It is clear that the basis of post-war revisionism was laid down at the 20th Congress of the Communist Party of the Soviet Union. The vicious personal attack on Stalin by Nikita Krushchov had two main effects within the world communist movement. In Western Europe it opened the door to Trotskyite ideas, which until then, were confined to small groups drawn from the middle strata. In the socialist camp it encouraged the retreat from the socialist standards laid down by Lenin and Stalin. It reflected a lack of confidence in the masses and it rejected in practice, the leading role of the working class. It created a climate of compromise and defeat and led to the conditions which counter-revolutionary traitors successfully exploited in the end.

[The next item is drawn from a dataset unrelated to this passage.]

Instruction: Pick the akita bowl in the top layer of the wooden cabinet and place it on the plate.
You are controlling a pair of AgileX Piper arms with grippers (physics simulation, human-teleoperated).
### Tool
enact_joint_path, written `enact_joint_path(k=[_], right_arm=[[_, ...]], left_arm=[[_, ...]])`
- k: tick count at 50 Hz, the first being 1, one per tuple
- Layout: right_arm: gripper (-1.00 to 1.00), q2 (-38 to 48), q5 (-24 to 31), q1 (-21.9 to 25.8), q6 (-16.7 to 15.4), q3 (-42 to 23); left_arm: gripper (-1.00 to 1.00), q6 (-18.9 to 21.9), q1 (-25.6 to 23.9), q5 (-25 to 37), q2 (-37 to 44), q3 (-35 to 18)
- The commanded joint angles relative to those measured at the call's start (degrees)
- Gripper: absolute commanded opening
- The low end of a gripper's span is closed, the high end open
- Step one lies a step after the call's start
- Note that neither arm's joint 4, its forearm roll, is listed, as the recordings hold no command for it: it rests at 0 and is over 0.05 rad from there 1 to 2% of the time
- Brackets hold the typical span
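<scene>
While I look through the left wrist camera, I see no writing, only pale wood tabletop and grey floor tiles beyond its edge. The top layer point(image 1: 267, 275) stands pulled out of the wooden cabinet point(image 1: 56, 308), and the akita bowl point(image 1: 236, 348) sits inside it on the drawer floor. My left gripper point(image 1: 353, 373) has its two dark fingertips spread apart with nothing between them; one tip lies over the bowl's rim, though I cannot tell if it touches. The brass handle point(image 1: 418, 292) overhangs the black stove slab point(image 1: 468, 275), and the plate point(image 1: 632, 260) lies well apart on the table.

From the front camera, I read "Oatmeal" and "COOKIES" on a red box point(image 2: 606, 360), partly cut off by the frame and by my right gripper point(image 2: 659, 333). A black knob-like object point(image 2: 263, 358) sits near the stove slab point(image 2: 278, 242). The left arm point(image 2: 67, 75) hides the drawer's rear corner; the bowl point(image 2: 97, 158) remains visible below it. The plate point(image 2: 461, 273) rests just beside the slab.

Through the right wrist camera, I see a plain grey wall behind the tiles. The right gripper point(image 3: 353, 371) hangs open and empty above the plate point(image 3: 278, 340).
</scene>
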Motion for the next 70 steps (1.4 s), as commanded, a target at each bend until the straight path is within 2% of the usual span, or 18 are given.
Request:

In the socialist camp it encouraged a retreat from Leninist standards, which led to the downplaying of the role of the working class in society. In the international communist movement, especially in Western Europe, it re-inforced the tendency towards accepting social-democratic strategies and attitudes. It was gaining more and more support at that time, by virtue of the illusions that existed in the working class -- reflected within by many communist parties in the West -- that capitalism was, after-all, now a better society.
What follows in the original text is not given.